水冰心半倚在青岚怀中,染血的白衣紧贴着肌肤,肩头被暴雨梨花针划伤的伤口正泛着诡异的青黑色;涟辛则瘫坐在碎石堆上,右臂以一种不自然的角度垂落,发间还沾着凝固的血块。
“二位前辈,先服下这个。”梦琪琪将药丸递到两人唇边,指尖因紧张微微发凉。
水冰心目光幽深地看了她一眼,没有多问便仰头吞下;涟辛则强撑着最后一丝气力,苦涩一笑:“倒是连累你们小辈了”
药丸入口即化,带着些许草药的甘苦。
片刻后,水冰心肩头的黑气渐渐消退,她撑着玉笛站起身,苍白的脸上泛起一丝血色。
远处传来唐无影不甘的咒骂声——几名神水宫弟子正押着浑身是伤的他往山下走。
“移花宫今日恩情,神水宫记下了。”水冰心转身时,月光照亮她眼底未散的杀意,“唐无影,我要让他亲眼看着唐门为所作所为付出代价。”
涟辛艰难地起身,用未受伤的手按住腰间不断渗血的伤口。
她望着矿洞方向还在升腾的烟尘,想起姐姐妖月最后的笑容,眼眶不由得泛起酸涩:“回移花宫吧大宫主的后事,还需操办。”
回程的山路寂静得可怕,唯有马蹄踏碎积水的声响。
梦琪琪骑在马上,怀中藏着的恢复丸瓷瓶硌得肋骨生疼。
她知道,水冰心和涟辛并非没有疑惑——这种能在短时间内压制剧毒、愈合重伤的药丸,就算是神水宫和移花宫的药堂也难以炼制。
但两人默契地保持着沉默,江湖中,谁不是揣着秘密在刀尖上行走?
青岚伸手轻轻握住她的手,掌心的温度驱散了几分寒意:“别想太多了。”
她压低声音,“今日之事,怕是会掀起更大的风浪。血刀门与唐门虽折损惨重,但残余势力绝不会善罢甘休。”

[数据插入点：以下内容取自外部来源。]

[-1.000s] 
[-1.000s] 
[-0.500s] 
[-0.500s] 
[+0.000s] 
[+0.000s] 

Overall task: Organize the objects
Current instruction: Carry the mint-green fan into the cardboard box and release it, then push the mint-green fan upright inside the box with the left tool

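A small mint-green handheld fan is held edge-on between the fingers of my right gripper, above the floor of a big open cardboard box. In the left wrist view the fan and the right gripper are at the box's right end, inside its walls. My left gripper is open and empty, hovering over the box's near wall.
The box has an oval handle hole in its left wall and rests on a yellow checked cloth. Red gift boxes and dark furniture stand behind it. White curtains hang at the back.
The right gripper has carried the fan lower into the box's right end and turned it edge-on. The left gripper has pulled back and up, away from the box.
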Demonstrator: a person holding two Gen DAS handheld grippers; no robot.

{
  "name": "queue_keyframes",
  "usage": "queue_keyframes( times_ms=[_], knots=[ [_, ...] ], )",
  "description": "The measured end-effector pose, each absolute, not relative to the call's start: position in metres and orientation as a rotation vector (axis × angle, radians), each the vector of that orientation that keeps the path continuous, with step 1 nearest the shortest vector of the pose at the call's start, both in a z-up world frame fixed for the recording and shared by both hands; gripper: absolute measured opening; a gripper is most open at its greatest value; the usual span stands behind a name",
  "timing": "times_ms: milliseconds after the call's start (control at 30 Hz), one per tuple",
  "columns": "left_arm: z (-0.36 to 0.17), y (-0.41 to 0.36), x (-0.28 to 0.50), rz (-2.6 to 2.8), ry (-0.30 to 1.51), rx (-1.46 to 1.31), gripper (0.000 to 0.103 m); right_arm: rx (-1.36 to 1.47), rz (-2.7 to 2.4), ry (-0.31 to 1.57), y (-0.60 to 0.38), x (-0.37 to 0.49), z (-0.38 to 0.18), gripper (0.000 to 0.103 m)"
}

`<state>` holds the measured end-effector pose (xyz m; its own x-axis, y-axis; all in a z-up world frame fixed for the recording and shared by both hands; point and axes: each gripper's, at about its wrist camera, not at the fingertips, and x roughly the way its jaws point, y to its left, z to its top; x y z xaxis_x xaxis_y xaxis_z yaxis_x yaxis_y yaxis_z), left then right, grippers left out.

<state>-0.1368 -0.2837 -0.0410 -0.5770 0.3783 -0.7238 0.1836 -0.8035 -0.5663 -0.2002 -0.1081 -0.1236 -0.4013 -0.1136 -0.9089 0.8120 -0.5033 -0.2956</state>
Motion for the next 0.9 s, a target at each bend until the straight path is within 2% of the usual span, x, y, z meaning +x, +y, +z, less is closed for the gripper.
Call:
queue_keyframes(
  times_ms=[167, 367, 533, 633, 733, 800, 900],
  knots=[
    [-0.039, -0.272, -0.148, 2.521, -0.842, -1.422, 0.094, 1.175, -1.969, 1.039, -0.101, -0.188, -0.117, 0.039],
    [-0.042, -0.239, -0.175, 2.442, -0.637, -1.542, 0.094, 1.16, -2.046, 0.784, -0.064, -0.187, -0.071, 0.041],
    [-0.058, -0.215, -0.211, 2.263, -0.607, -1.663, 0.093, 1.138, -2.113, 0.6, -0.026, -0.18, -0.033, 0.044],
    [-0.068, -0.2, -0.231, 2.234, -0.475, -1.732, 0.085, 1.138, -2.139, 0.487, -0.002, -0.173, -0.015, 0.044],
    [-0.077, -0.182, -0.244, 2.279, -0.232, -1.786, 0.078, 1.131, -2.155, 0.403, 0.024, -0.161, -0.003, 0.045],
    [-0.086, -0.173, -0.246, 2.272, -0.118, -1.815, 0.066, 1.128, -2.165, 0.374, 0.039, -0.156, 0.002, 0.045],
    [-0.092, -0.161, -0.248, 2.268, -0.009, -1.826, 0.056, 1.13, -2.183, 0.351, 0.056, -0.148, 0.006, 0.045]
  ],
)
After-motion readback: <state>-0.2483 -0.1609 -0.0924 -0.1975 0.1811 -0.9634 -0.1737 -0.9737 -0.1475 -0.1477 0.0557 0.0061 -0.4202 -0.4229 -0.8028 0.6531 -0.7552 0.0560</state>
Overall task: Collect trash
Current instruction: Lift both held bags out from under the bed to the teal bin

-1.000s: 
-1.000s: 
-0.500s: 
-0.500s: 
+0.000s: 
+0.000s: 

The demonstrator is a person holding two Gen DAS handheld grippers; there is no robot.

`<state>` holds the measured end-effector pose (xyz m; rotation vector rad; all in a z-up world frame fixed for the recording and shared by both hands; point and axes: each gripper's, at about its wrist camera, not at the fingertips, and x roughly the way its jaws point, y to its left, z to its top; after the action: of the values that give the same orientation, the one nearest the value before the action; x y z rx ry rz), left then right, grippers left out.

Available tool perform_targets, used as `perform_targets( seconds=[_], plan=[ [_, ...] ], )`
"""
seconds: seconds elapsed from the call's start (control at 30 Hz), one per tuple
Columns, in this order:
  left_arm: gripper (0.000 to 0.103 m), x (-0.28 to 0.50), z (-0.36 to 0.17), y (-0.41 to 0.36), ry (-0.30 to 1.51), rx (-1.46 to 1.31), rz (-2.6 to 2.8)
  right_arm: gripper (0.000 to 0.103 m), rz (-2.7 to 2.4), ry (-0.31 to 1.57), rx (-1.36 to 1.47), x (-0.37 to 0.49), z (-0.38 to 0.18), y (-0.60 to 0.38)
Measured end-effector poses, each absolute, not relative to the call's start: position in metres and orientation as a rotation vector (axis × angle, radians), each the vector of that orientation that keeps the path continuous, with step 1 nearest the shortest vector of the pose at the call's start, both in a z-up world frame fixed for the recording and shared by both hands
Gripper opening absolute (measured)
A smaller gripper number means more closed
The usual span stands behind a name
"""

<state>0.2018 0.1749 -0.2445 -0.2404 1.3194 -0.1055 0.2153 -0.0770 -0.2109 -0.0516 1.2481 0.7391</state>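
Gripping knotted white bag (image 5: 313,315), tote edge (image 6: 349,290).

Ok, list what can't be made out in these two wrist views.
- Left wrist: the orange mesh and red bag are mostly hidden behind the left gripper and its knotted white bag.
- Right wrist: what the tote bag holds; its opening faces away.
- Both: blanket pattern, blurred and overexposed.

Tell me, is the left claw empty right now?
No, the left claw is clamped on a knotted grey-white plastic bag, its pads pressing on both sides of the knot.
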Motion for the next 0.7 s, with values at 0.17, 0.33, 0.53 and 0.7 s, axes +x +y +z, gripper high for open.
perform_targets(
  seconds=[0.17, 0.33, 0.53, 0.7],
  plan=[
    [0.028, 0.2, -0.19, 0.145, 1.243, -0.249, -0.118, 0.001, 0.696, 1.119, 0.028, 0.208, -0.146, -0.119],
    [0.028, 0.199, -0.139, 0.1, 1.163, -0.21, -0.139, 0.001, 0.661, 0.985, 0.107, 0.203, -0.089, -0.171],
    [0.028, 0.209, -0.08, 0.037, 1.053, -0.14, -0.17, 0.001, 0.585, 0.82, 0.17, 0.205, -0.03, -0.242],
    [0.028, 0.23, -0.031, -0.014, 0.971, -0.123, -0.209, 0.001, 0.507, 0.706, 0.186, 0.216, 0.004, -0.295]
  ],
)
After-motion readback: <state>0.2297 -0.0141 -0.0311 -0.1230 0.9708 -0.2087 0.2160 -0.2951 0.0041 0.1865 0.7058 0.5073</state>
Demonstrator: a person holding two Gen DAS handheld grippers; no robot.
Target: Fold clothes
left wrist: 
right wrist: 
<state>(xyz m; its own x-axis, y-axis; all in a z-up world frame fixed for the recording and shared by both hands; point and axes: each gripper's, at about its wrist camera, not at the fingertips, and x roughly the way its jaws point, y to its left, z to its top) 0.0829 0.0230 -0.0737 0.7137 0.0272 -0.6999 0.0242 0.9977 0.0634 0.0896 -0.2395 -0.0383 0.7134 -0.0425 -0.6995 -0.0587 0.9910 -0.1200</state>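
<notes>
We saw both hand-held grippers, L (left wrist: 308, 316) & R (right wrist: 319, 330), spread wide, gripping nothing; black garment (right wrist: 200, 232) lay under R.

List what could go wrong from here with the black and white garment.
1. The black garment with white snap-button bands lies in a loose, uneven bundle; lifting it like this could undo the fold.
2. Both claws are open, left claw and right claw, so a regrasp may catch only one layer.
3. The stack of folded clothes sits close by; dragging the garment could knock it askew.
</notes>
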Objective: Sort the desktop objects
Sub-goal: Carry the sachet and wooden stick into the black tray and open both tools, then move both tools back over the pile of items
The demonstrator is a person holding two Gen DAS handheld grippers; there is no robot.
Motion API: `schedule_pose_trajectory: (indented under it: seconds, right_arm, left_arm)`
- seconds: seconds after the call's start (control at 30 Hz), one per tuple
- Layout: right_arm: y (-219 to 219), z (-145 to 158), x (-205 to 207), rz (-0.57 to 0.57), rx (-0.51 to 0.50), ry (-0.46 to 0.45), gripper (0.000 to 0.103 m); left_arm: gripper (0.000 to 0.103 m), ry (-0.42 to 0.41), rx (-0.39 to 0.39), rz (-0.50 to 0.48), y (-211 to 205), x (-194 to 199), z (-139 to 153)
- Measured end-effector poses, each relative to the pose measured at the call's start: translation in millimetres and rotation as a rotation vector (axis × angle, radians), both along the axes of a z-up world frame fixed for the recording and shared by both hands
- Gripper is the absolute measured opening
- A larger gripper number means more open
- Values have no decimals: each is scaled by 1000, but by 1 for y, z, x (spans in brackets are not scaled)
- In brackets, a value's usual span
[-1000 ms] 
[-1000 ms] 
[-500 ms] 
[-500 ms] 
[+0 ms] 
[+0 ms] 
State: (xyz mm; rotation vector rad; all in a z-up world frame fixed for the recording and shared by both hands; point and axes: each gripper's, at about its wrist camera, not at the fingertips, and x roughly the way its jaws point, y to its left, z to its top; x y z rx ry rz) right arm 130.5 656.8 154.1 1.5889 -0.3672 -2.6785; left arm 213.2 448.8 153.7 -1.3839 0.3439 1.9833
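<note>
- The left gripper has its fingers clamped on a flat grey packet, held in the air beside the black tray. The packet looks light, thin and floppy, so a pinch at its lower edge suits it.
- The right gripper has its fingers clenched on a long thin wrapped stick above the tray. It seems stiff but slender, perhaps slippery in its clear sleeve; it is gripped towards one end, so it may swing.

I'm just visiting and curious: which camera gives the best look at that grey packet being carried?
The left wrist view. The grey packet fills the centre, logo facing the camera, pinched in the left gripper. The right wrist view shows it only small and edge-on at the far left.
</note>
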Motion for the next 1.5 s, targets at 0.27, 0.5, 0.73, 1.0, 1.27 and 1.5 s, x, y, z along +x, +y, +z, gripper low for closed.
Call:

梦琪琪望着前方涟辛单薄的背影,想起妖月葬身火海时决绝的模样,心中涌起一阵悲凉。
移花宫大宫主的位置空悬,涟辛重伤未愈,而她们这些弟子,又该如何在这暗流涌动的江湖中守护宫闱?
行至移花宫山脚下时,晨雾正渐渐散去。
宫墙上的灯笼在曙光中显得有些黯淡,却依旧倔强地亮着。
涟辛回头看向两名弟子,苍白的脸上露出一丝欣慰:“此次你们立了大功”
她突然剧烈咳嗽起来,指缝间渗出的鲜血染红了素色衣袖,“但记住,江湖从来不是非黑即白。今日的胜利,不过是”
话音未落,远处传来急促的马蹄声。
一名移花宫弟子策马狂奔而来,手中的信笺被雨水浸得发皱:“二宫主!不好了!血刀门联合五毒教,正在攻打移花宫前山!”
涟辛眼神骤冷,强撑着翻身上马:“走!”
她握紧缰绳,转身时衣袂扬起,露出腰间那枚断裂的玉佩——那是妖月生前最爱的配饰,此刻碎成两半,恰似这摇摇欲坠的江湖局势。
梦琪琪与青岚对视一眼,同时抽出软剑。
矿洞中的厮杀仿佛还在眼前,新的危机却已如潮水般涌来。
她们跟在涟辛身后飞驰而去,晨雾中,移花宫巍峨的宫阙在血色朝阳下,宛如一座即将被战火吞噬的孤岛。